In his dissent, Justice Souter noted that the majority opinion chose an “odd place” to draw its line. The categorical rule announced by the majority means that a teacher who complains about racist hiring practices at school is protected from retaliation, but a school personnel officer–whose job it is to implement hiring practices–would not be protected for making the same complaint. Thus, Ceballos might have been protected from retaliation based on the memorandum if his job did not require him to investigate the dubious affidavit. Or, he might have been protected had he chosen to send–or leak–his conclusions about the sheriff’s behavior to the press. The majority addressed this potential “anomaly” by noting that the government, as employer, can regulate to protect employee speech, but that the courts should not interfere to negotiate the boundaries of speech protection between the government and its employees, at least when they are speaking as part of the job they were hired to do.
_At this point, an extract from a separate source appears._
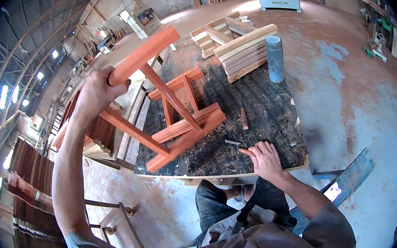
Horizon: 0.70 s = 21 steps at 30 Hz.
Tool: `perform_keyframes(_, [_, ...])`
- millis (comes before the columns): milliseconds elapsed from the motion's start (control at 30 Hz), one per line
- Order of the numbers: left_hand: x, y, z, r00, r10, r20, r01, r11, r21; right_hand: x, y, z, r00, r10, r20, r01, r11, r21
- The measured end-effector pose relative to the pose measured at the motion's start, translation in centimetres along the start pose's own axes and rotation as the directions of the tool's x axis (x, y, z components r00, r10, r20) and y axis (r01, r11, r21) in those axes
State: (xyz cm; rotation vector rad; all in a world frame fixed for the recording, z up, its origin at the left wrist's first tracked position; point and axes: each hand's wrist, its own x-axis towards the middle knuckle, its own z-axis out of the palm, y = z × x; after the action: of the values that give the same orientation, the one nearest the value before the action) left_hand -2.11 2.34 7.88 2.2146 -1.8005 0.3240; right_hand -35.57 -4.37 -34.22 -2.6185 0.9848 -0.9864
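Note:
My left hand (98,90) is closed round the end of a thick bar of a reddish wooden frame (150,52). The frame is raised and tilted. Two rails run from this bar down to another bar low over the worktable. A similar reddish frame (177,85) lies on the dark worktable (277,116), partly hidden behind the raised one. By the table's near edge, my right hand (268,160) grips the wooden handle of what looks like a chisel (233,143). Its metal blade points left. A short wooden piece like a tool handle (243,119) lies farther back.
Light wooden frames (246,48) are stacked at the table's far side, beside a grey-blue cylinder (275,59). Reddish slats (32,168) are piled at the left. A metal-legged stand (123,223) stands near left. Bluish planks (354,173) lie to the right, with a lit phone (333,191).

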Motion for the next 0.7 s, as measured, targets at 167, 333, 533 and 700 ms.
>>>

The on-line legal community is divided in its evaluation of the opinion. Commentators note that, even as the Court took a bold step in announcing a new rule that excludes job-related speech from First Amendment protection, it also declined to overrule its previous cases, and so the effect of the case may be less significant than at first glance. Others have praised the Court for declining to meddle in employer-employee relationships, arguing that it is only fair that employees whose job descriptions include the production of speech be evaluated on the content and quality of that speech. Some regret the policy choice that employee speech such as in Rankin–an off-hand comment about a sitting president–is protected, whereas complaints about possible police misconduct are not, and that employees who are less informed about a particular issue (i.e., the ones whose duty it isn’t to investigate police misconduct) are more protected if they speak about it. Others have ventured that the holding in this case was driven by the facts, and that Ceballos was an annoying and insubordinate employee in need of discipline.
At this point, the clearest message of the Ceballos decision is that employees who want to complain or express controversial opinions that are related to their job duties should do so as citizens–i.e., by writing (or leaking) to the press–if they want to retain their jobs. This message may be a particularly unwelcome one to supervisors in government agencies that are struggling to stem the tide of leaks, which, if they catch the attention of the media and the public, can also be highly disruptive to the efficacy of an agency. Government agencies are well advised to heed Justice Kennedy and implement speech protections for their employees, providing a safe forum for employees to express their concerns internally before going public.
The author, Sarah Ludington, is a Senior Lecturing Fellow at Duke Law School.